§ TASK STATEMENT
Your answer must be only the lines below from the one containing "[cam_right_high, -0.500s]" through the one containing "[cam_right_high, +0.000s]", copied exactly, with the pictures left out.

(Records from a data source)
════════

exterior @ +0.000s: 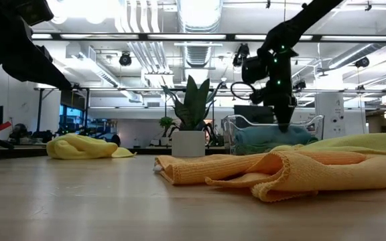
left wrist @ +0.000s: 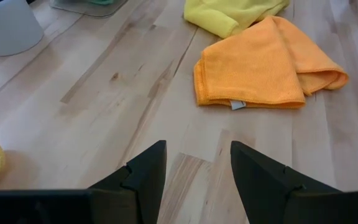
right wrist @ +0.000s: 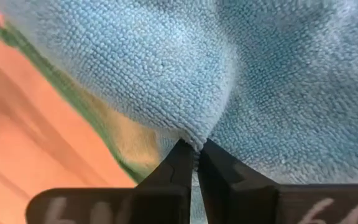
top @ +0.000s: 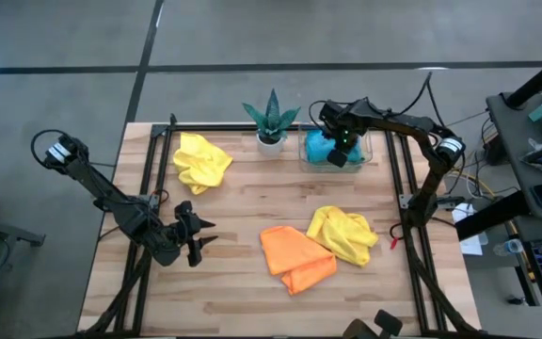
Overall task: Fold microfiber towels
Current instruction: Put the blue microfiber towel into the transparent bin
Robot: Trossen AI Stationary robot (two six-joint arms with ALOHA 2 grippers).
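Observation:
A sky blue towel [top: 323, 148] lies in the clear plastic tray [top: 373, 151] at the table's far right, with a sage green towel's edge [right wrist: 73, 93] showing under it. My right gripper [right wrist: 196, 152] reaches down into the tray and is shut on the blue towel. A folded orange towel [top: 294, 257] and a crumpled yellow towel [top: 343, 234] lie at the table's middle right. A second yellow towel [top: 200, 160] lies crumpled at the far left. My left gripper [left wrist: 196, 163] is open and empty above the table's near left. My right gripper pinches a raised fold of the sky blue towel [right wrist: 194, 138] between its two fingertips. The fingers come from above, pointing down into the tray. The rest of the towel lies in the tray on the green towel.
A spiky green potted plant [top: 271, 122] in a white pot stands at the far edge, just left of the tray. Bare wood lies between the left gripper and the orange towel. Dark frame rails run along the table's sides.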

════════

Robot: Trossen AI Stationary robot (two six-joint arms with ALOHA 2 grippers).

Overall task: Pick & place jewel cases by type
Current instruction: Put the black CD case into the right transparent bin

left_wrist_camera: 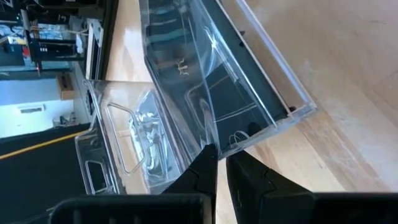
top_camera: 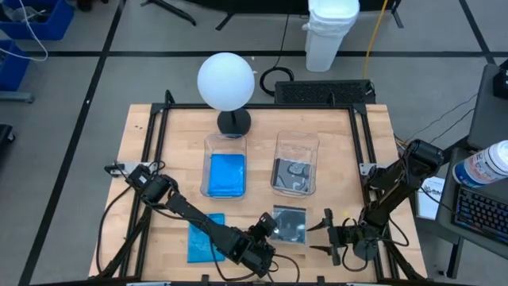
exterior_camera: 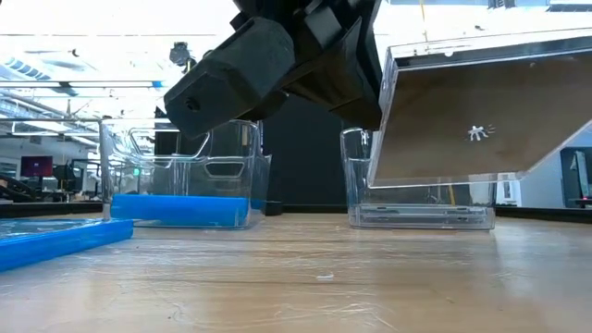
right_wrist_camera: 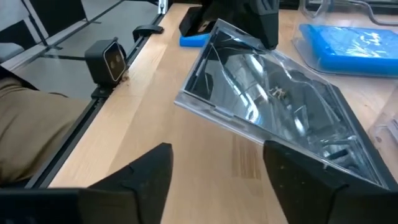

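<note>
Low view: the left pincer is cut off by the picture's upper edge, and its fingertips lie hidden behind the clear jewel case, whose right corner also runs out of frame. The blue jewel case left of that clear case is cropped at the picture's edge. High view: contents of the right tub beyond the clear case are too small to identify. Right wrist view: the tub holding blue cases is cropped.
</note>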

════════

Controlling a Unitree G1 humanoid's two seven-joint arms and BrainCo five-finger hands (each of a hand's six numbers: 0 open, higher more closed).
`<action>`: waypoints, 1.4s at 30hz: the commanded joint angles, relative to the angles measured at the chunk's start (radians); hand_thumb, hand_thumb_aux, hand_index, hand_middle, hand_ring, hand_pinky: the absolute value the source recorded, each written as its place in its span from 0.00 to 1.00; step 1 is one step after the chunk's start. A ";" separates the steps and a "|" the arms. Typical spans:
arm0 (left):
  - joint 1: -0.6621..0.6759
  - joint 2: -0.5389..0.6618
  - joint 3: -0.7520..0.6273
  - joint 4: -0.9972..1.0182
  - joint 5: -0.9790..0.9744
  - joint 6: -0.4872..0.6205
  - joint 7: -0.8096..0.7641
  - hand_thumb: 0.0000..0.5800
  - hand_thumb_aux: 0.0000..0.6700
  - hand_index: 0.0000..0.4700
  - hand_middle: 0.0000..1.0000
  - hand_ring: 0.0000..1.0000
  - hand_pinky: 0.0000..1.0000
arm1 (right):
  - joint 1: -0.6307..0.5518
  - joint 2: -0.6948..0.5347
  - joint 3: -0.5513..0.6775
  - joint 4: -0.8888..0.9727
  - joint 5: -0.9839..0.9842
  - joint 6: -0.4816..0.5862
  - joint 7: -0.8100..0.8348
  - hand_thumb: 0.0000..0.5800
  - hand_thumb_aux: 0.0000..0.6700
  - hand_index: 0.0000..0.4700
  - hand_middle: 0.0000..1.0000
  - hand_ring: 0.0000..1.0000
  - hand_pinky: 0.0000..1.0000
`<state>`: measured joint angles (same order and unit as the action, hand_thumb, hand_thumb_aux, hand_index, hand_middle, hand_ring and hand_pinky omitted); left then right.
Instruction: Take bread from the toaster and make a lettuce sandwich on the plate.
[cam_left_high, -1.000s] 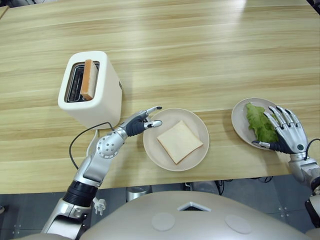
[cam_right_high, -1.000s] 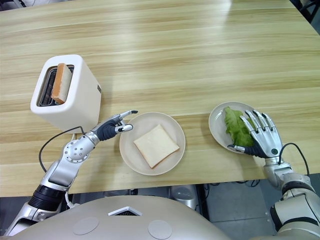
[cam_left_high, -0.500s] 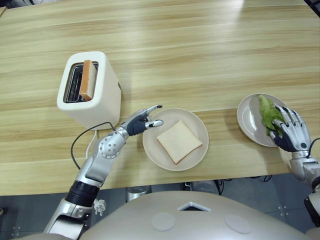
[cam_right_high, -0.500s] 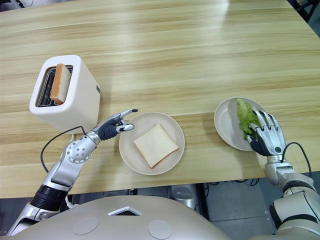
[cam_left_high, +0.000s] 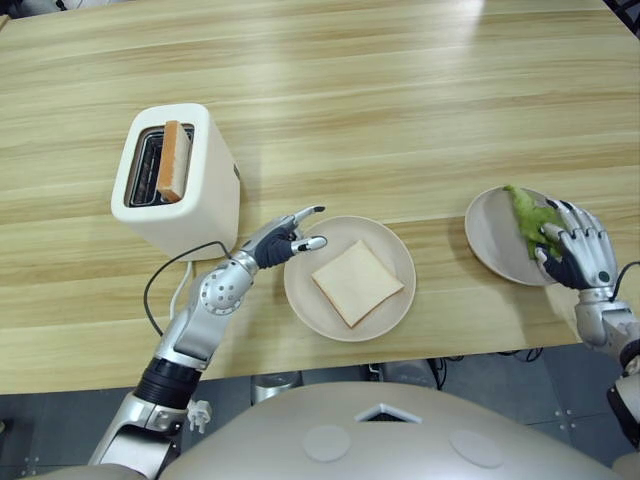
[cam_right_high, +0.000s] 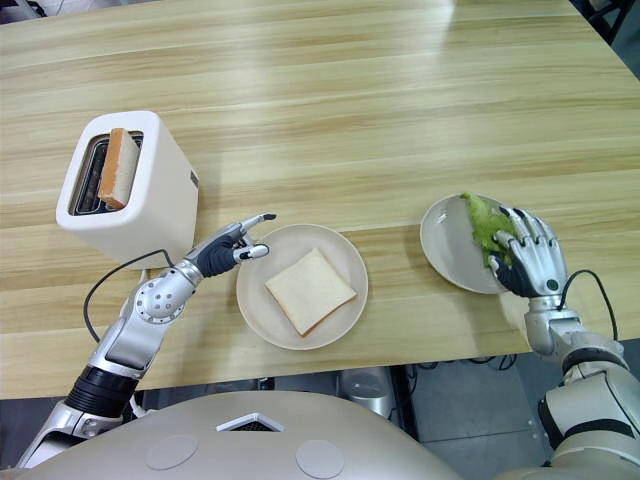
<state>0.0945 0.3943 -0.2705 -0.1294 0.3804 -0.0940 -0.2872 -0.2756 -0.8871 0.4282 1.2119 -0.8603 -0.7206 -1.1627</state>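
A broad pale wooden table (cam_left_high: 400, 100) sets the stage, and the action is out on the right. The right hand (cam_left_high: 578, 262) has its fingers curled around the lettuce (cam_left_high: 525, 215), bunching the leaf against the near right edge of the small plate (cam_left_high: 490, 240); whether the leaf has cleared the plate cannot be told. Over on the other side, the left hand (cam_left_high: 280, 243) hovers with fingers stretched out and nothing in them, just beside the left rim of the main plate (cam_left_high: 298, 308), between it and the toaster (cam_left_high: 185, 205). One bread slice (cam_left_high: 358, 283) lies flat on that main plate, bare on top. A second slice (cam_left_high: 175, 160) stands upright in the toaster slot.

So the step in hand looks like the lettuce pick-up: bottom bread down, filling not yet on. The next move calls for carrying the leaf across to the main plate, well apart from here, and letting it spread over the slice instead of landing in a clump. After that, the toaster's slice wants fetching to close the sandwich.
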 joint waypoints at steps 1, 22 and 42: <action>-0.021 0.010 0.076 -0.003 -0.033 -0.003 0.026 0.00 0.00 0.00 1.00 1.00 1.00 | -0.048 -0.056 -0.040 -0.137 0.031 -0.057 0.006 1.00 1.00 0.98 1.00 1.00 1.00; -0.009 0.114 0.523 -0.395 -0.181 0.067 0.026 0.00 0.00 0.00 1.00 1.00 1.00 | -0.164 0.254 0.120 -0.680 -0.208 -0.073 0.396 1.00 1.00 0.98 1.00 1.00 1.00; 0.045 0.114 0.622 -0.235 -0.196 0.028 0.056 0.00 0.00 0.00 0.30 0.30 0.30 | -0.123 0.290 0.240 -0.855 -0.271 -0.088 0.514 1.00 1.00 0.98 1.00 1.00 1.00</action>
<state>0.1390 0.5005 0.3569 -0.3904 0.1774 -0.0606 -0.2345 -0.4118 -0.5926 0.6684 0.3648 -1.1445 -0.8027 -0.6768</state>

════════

§ ANSWER TO THIS EXERCISE
[cam_right_high, -0.500s] 
[cam_left_high, +0.000s] 
[cam_right_high, +0.000s] 

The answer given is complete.